EXERCISE DESCRIPTION
Please restate each entry that appears below word for word, without its pictures.

PROVIDED RECORDS
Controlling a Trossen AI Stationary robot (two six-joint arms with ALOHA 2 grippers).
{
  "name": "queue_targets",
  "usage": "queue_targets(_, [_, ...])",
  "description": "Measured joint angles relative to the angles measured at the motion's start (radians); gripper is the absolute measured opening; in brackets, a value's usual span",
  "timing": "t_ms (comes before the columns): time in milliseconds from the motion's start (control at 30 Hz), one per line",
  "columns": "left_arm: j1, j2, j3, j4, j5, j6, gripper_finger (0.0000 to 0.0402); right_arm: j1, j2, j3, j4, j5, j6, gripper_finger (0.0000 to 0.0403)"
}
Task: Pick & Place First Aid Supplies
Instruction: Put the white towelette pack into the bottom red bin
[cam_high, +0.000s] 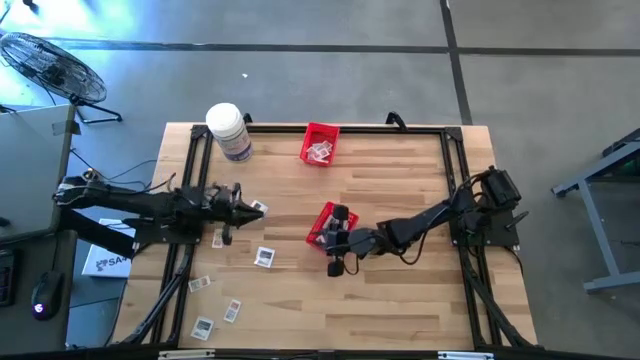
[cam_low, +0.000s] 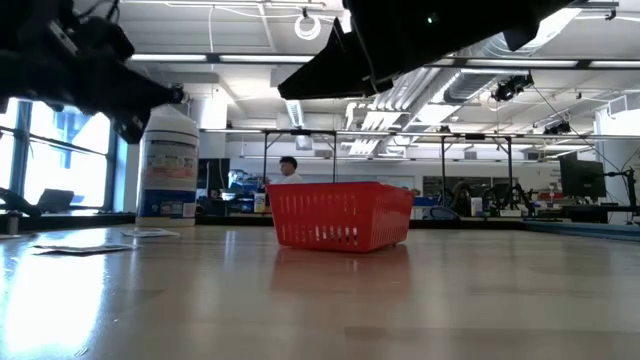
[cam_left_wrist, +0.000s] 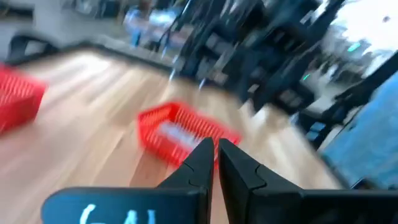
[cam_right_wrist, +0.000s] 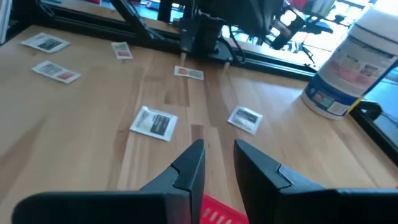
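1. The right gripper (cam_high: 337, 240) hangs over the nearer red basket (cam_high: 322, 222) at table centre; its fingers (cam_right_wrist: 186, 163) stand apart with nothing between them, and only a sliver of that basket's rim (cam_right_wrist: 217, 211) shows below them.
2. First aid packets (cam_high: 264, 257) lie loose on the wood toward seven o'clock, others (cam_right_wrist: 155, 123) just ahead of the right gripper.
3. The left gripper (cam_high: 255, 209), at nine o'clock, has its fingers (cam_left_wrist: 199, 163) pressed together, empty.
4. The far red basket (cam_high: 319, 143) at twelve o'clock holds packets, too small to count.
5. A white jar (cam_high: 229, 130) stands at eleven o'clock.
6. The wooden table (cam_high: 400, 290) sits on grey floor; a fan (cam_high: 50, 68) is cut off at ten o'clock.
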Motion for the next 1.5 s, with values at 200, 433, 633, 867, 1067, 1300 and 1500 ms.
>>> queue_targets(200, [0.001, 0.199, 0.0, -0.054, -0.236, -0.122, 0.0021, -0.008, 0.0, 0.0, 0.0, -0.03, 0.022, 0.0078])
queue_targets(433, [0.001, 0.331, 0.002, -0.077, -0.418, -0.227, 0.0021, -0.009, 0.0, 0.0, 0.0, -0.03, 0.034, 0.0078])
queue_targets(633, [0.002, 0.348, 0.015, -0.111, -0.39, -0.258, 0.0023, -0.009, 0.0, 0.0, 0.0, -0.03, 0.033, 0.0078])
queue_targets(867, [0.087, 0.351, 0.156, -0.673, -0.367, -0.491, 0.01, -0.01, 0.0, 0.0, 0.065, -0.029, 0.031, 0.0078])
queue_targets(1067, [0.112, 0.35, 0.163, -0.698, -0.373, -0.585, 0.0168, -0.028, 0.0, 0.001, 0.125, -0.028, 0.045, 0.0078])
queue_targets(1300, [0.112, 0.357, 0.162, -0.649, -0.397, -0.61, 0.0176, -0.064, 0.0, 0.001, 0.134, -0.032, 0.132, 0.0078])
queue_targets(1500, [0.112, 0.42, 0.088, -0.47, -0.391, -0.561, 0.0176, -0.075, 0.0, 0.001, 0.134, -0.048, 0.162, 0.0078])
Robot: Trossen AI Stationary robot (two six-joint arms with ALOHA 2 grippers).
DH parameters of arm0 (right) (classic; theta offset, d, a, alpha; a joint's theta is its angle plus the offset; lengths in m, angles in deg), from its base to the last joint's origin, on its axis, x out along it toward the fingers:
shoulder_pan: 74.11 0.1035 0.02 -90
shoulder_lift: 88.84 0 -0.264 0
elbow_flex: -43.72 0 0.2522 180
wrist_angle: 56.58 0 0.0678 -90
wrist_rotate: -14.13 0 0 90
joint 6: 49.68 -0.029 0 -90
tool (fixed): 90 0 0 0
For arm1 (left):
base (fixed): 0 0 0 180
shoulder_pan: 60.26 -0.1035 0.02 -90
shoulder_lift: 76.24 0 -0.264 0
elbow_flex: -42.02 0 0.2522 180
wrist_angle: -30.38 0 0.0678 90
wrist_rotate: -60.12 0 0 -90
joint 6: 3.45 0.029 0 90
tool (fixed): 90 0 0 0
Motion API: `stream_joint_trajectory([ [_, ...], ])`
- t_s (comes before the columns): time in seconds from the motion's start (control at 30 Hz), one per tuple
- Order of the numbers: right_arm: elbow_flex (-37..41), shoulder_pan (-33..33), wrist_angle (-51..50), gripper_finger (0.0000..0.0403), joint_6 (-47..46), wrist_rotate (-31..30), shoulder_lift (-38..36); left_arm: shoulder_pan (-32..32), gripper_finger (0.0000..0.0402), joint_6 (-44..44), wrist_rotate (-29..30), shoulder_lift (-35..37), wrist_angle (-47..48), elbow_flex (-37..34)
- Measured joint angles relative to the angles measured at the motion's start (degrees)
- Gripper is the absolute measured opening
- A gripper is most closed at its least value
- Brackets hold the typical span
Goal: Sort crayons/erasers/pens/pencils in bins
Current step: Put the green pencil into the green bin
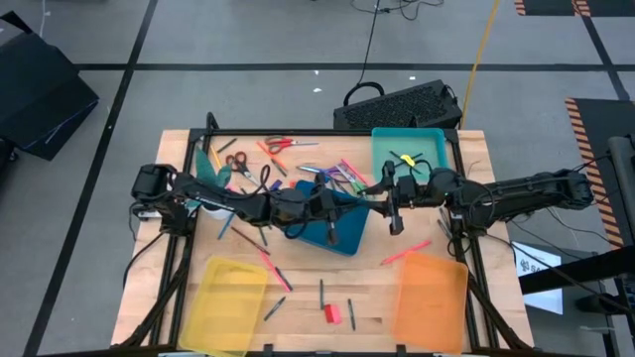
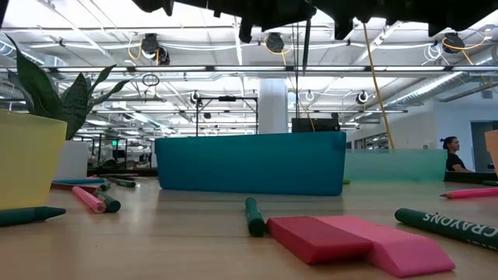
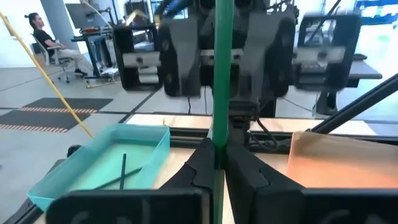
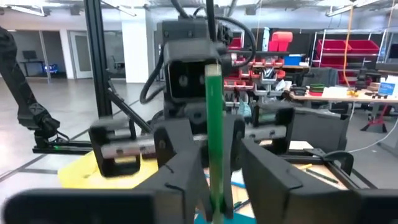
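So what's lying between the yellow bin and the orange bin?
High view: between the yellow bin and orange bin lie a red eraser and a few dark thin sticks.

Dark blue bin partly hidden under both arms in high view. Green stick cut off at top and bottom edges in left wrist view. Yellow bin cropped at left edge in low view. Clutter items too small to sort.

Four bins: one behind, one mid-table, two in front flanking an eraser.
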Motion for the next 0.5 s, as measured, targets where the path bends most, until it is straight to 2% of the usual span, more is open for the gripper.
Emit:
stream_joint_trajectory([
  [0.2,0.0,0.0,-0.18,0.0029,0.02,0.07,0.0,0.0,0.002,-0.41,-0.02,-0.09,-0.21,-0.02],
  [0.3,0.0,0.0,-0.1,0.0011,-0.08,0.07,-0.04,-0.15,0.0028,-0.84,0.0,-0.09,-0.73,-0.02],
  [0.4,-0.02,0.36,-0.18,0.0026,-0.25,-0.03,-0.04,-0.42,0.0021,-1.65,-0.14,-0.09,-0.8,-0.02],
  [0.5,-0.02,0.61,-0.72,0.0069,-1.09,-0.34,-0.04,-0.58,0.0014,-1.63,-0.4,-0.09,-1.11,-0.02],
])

TASK RESULT
Controlling a Trossen AI Stationary robot (two six-joint arms with ALOHA 2 grippers).
{
  "name": "queue_targets",
  "usage": "queue_targets(_, [_, ...])",
  "description": "Measured joint angles relative to the angles measured at the motion's start (radians); gripper is the absolute measured opening; in brackets, a value's usual span",
  "timing": "t_ms (comes before the columns): time in milliseconds from the motion's start (control at 30 Hz), one per line",
  "columns": "left_arm: j1, j2, j3, j4, j5, j6, gripper_finger (0.0000 to 0.0402); right_arm: j1, j2, j3, j4, j5, j6, gripper_finger (0.0000 to 0.0403)"
}
Task: Pick & Place First Aid Supplies
Instruction: Put the white towelette pack into the bottom red bin
[cam_high, +0.000s] 
[cam_low, +0.000s] 
[cam_left_wrist, +0.000s] 
[cam_right_wrist, +0.000s] 
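1. The right gripper (cam_high: 337, 240) hangs over the nearer red basket (cam_high: 322, 222) at table centre; its fingers (cam_right_wrist: 186, 163) stand apart with nothing between them, and only a sliver of that basket's rim (cam_right_wrist: 217, 211) shows below them.
2. First aid packets (cam_high: 264, 257) lie loose on the wood toward seven o'clock, others (cam_right_wrist: 155, 123) just ahead of the right gripper.
3. The left gripper (cam_high: 255, 209), at nine o'clock, has its fingers (cam_left_wrist: 199, 163) pressed together, empty.
4. The far red basket (cam_high: 319, 143) at twelve o'clock holds packets, too small to count.
5. A white jar (cam_high: 229, 130) stands at eleven o'clock.
6. The wooden table (cam_high: 400, 290) sits on grey floor; a fan (cam_high: 50, 68) is cut off at ten o'clock.
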Motion for the next 1.5 s, with values at 200, 433, 633, 867, 1067, 1300 and 1500 ms.
>>> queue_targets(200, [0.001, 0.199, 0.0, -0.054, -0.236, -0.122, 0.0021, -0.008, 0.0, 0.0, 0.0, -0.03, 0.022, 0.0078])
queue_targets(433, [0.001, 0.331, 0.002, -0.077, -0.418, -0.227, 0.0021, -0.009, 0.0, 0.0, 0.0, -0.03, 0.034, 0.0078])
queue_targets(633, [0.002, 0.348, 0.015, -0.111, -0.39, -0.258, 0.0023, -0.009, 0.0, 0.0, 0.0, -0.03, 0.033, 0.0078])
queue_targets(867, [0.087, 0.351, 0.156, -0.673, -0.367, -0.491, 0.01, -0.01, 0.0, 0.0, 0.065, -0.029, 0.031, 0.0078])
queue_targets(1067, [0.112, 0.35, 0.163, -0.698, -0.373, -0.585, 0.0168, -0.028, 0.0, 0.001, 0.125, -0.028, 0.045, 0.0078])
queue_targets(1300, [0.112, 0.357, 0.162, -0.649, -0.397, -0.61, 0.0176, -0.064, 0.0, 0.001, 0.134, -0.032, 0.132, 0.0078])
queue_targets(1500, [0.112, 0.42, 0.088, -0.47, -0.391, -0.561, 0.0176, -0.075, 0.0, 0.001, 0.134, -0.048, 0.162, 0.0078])
Robot: Trossen AI Stationary robot (two six-joint arms with ALOHA 2 grippers).
DH parameters of arm0 (right) (classic; theta offset, d, a, alpha; a joint's theta is its angle plus the offset; lengths in m, angles in deg), from its base to the last joint's origin, on its axis, x out along it toward the fingers:
shoulder_pan: 74.11 0.1035 0.02 -90
shoulder_lift: 88.84 0 -0.264 0
elbow_flex: -43.72 0 0.2522 180
wrist_angle: 56.58 0 0.0678 -90
wrist_rotate: -14.13 0 0 90
joint 6: 49.68 -0.029 0 -90
tool (fixed): 90 0 0 0
For arm1 (left):
base (fixed): 0 0 0 180
shoulder_pan: 60.26 -0.1035 0.02 -90
shoulder_lift: 76.24 0 -0.264 0
elbow_flex: -42.02 0 0.2522 180
wrist_angle: -30.38 0 0.0678 90
wrist_rotate: -60.12 0 0 -90
joint 6: 3.45 0.029 0 90
tool (fixed): 90 0 0 0
Motion API: `stream_joint_trajectory([ [_, ...], ])`
- t_s (comes before the columns): time in seconds from the motion's start (control at 30 Hz), one per tuple
- Order of the numbers: right_arm: elbow_flex (-37..41), shoulder_pan (-33..33), wrist_angle (-51..50), gripper_finger (0.0000..0.0403), joint_6 (-47..46), wrist_rotate (-31..30), shoulder_lift (-38..36); left_arm: shoulder_pan (-32..32), gripper_finger (0.0000..0.0402), joint_6 (-44..44), wrist_rotate (-29..30), shoulder_lift (-35..37), wrist_angle (-47..48), elbow_flex (-37..34)
- Measured joint angles relative to the angles measured at the motion's start (degrees)
- Gripper is the absolute measured opening
- A gripper is most closed at its least value
- Brackets hold the typical span
Goal: Sort crayons/erasers/pens/pencils in bins
Current step: Put the green pencil into the green bin
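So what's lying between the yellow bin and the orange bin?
High view: between the yellow bin and orange bin lie a red eraser and a few dark thin sticks.

Dark blue bin partly hidden under both arms in high view. Green stick cut off at top and bottom edges in left wrist view. Yellow bin cropped at left edge in low view. Clutter items too small to sort.

Four bins: one behind, one mid-table, two in front flanking an eraser.
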Motion for the next 0.5 s, as measured, targets where the path bends most, until it is straight to 2% of the usual span, more is open for the gripper.
Emit:
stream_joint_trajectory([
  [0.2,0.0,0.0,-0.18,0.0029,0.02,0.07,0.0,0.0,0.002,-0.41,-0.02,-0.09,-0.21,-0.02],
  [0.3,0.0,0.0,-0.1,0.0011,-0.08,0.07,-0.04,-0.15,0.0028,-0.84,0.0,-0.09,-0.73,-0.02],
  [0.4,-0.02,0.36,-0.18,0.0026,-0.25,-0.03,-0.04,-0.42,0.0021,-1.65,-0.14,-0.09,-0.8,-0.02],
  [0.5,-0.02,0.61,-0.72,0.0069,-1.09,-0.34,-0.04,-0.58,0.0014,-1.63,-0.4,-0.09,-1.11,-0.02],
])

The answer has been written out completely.